YOUR ASSIGNMENT: The whole listing that follows should be printed again, unchanged.

GIVEN INFORMATION:
§ §

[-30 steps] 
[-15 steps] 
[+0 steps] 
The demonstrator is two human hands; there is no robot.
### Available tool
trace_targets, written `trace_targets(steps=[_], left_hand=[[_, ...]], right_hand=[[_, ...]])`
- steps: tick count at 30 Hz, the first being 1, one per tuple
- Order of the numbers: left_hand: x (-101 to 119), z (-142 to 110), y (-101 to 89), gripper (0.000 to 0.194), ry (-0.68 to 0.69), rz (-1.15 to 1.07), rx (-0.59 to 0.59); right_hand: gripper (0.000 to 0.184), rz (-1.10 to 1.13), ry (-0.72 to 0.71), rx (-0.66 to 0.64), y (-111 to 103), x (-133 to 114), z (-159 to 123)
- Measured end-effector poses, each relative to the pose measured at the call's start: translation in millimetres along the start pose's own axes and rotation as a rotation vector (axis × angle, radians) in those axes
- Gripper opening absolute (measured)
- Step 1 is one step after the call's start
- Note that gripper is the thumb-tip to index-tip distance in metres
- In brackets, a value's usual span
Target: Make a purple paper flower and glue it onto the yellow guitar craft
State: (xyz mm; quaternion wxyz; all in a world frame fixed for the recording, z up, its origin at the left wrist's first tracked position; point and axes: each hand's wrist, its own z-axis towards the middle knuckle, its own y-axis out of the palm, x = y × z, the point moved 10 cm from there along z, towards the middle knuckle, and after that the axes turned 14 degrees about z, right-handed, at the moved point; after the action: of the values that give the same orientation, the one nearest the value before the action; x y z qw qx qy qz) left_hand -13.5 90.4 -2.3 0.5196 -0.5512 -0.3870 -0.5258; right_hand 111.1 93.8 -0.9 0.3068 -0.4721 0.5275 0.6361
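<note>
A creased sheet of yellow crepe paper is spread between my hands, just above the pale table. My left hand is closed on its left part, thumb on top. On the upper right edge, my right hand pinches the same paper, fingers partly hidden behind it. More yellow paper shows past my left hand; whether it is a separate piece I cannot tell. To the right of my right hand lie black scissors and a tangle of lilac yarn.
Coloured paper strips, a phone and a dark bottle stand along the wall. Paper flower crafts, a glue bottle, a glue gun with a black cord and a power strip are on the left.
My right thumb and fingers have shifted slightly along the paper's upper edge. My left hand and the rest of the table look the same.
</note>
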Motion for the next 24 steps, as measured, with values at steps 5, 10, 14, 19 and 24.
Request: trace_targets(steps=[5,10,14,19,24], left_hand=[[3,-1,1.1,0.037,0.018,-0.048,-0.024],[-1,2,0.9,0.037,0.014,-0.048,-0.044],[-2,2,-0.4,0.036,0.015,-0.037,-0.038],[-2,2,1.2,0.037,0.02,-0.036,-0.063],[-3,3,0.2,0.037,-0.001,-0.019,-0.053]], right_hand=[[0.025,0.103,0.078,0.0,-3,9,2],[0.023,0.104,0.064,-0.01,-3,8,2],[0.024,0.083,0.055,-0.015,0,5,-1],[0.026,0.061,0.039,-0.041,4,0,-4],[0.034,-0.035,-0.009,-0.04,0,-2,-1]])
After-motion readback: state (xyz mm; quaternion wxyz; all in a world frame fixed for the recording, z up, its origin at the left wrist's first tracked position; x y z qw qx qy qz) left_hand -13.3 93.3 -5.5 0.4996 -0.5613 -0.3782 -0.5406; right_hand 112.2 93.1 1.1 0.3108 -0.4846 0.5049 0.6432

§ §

ANSWER TO THIS EXERCISE:
[-30 steps] 
[-15 steps] 
[+0 steps] 
The demonstrator is two human hands; there is no robot.
### Available tool
trace_targets, written `trace_targets(steps=[_], left_hand=[[_, ...]], right_hand=[[_, ...]])`
- steps: tick count at 30 Hz, the first being 1, one per tuple
- Order of the numbers: left_hand: x (-101 to 119), z (-142 to 110), y (-101 to 89), gripper (0.000 to 0.194), ry (-0.68 to 0.69), rz (-1.15 to 1.07), rx (-0.59 to 0.59); right_hand: gripper (0.000 to 0.184), rz (-1.10 to 1.13), ry (-0.72 to 0.71), rx (-0.66 to 0.64), y (-111 to 103), x (-133 to 114), z (-159 to 123)
- Measured end-effector poses, each relative to the pose measured at the call's start: translation in millimetres along the start pose's own axes and rotation as a rotation vector (axis × angle, radians) in those axes
- Gripper opening absolute (measured)
- Step 1 is one step after the call's start
- Note that gripper is the thumb-tip to index-tip distance in metres
- In brackets, a value's usual span
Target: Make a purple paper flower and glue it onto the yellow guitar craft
State: (xyz mm; quaternion wxyz; all in a world frame fixed for the recording, z up, its origin at the left wrist's first tracked position; point and axes: each hand's wrist, its own z-axis towards the middle knuckle, its own y-axis out of the palm, x = y × z, the point moved 10 cm from there along z, towards the middle knuckle, and after that the axes turned 14 degrees about z, right-handed, at the moved point; after the action: of the values that give the same orientation, the one nearest the value before the action; x y z qw qx qy qz) left_hand -13.5 90.4 -2.3 0.5196 -0.5512 -0.3870 -0.5258; right_hand 111.1 93.8 -0.9 0.3068 -0.4721 0.5275 0.6361
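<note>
A creased sheet of yellow crepe paper is spread between my hands, just above the pale table. My left hand is closed on its left part, thumb on top. On the upper right edge, my right hand pinches the same paper, fingers partly hidden behind it. More yellow paper shows past my left hand; whether it is a separate piece I cannot tell. To the right of my right hand lie black scissors and a tangle of lilac yarn.
Coloured paper strips, a phone and a dark bottle stand along the wall. Paper flower crafts, a glue bottle, a glue gun with a black cord and a power strip are on the left.
My right thumb and fingers have shifted slightly along the paper's upper edge. My left hand and the rest of the table look the same.
</note>
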Motion for the next 24 steps, as measured, with values at steps 5, 10, 14, 19 and 24.
Request: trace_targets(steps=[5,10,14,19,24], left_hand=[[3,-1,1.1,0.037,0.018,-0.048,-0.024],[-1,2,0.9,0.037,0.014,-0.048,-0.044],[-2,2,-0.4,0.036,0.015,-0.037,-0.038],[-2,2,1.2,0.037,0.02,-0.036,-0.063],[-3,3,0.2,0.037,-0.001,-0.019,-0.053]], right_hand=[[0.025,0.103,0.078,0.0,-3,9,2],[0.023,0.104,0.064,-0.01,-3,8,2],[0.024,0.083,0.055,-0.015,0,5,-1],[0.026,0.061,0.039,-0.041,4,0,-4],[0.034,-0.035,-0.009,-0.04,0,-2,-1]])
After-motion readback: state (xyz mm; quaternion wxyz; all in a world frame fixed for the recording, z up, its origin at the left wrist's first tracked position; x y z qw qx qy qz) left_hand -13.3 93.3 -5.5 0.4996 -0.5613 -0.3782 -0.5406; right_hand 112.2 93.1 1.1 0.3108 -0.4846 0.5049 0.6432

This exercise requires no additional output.